Selain itu, Peraturan Presiden Nomor 66 Tahun 2019 memperkuat peran Komando Gabungan Wilayah Pertahanan (Kogabwilhan) sebagai benteng pertahanan terdepan dalam menghadapi ancaman strategis di daerah-daerah rawan.
“TNI hadir di Papua bukan untuk menindas rakyat, tetapi untuk memastikan masyarakat Papua hidup aman, damai, dan dapat menikmati pembangunan sebagaimana warga negara lainnya, ” tegas Mayjen TNI Lucky Avianto, Panglima Komando Operasi Habema, saat dimintai tanggapan, Rabu (22/10/2025).
Berbeda dengan tudingan TPNPB-OPM, strategi TNI di Papua saat ini mengedepankan pendekatan humanis dan teritorial. Melalui Instruksi Presiden Nomor 9 Tahun 2020 tentang Percepatan Pembangunan Kesejahteraan Papua, personel TNI aktif terlibat dalam program sosial seperti pendidikan, kesehatan, pembangunan infrastruktur desa, dan pemberdayaan ekonomi lokal.
“TNI bukan hanya menjaga keamanan, tetapi juga mendampingi masyarakat membangun masa depan. Kami ikut mengajar di sekolah, membantu pengobatan gratis, hingga memperbaiki fasilitas umum di kampung-kampung pedalaman, ” ujar Kolonel Inf Dedi Santosa, tokoh teritorial di Papua Tengah.
Langkah-langkah tersebut menegaskan bahwa keberadaan pos TNI bukan simbol kekuasaan militer, melainkan wujud perlindungan negara terhadap rakyat, termasuk masyarakat asli Papua.

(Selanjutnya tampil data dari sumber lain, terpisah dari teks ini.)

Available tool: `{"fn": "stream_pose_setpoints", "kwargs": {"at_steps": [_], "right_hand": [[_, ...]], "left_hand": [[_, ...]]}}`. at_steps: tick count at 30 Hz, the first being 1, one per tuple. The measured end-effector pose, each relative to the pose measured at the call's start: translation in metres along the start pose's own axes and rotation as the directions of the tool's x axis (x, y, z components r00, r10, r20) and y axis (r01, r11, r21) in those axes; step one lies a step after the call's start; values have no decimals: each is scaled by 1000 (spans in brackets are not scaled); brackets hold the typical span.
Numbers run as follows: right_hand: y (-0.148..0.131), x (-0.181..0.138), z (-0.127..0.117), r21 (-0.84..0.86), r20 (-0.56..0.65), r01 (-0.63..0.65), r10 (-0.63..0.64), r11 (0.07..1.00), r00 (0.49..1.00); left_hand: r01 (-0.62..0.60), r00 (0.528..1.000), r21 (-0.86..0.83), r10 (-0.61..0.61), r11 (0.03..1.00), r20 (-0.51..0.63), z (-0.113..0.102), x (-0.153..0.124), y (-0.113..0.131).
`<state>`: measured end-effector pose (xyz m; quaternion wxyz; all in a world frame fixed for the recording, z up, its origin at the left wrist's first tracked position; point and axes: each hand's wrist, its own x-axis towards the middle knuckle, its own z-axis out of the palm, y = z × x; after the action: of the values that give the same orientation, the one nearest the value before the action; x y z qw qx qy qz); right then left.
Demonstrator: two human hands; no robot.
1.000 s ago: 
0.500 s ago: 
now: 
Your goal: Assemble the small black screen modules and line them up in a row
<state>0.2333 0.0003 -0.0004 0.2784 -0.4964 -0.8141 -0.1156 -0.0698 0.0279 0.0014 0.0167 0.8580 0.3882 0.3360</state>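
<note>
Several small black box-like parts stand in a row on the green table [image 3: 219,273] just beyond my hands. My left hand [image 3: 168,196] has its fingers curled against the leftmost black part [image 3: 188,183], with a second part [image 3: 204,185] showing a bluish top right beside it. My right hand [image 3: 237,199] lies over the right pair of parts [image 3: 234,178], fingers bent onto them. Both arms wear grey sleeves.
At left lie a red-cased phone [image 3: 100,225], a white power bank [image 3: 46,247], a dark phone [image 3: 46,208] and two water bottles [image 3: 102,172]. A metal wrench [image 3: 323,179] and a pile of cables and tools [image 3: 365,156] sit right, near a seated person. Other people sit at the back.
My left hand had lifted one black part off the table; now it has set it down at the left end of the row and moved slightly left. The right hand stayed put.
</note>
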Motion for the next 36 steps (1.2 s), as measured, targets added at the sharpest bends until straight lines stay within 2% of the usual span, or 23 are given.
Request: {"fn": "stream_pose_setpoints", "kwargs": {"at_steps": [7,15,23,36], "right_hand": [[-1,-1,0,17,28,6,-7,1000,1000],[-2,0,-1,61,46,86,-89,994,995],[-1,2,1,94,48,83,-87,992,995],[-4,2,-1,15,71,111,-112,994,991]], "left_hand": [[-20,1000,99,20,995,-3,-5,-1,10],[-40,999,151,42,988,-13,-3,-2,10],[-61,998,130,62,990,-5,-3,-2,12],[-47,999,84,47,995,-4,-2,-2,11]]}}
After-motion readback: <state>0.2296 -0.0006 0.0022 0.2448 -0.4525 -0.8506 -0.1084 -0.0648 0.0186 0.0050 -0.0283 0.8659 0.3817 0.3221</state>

Tindakan TPNPB-OPM yang menyerang tenaga medis, guru, pekerja infrastruktur, dan masyarakat sipil tak bersenjata jelas bertentangan dengan Undang-Undang Nomor 5 Tahun 2018 tentang Pemberantasan Tindak Pidana Terorisme.
Pasal 6 dan 9 UU tersebut menyebutkan bahwa setiap tindakan kekerasan yang menimbulkan teror di tengah masyarakat dapat dikategorikan sebagai tindak pidana terorisme.
Lebih dari itu, serangan membabi buta terhadap warga sipil juga melanggar prinsip Hukum Humaniter Internasional, terutama prinsip Distinction dan Proportionality, yang mewajibkan setiap pihak bersenjata membedakan antara kombatan dan warga sipil.
Tokoh masyarakat asal Ilaga, Yonas Murib, menyebut bahwa masyarakat Papua sendiri mendambakan kedamaian dan menolak kekerasan yang dilakukan kelompok separatis.
“Kami di kampung hanya ingin hidup tenang, anak-anak bisa sekolah tanpa takut. TNI selama ini banyak membantu, bukan menakut-nakuti. Justru mereka yang membawa rasa aman, ” ujarnya.
Kehadiran TNI di Papua adalah bagian dari kehadiran negara yang sah, berdasarkan prinsip legalitas, akuntabilitas, dan profesionalitas. Negara wajib melindungi setiap warga negara dari ancaman apa pun, baik dari dalam maupun luar.
“Setiap langkah TNI di Papua berada dalam koridor hukum dan pengawasan yang ketat. Kami bekerja dengan hati, bukan dengan kekerasan, ” tutur Mayjen Lucky Avianto menegaskan.
Dengan demikian, narasi yang menyebut kehadiran TNI sebagai bentuk penindasan tidak memiliki dasar hukum maupun fakta di lapangan. Yang dilakukan justru sebaliknya: melindungi rakyat, menjaga stabilitas, dan mengawal pembangunan agar Papua semakin maju dan sejahtera.
Karena sejatinya, TNI hadir di Papua bukan untuk menaklukkan, tetapi untuk merangkul bukan menindas, tetapi melindungi.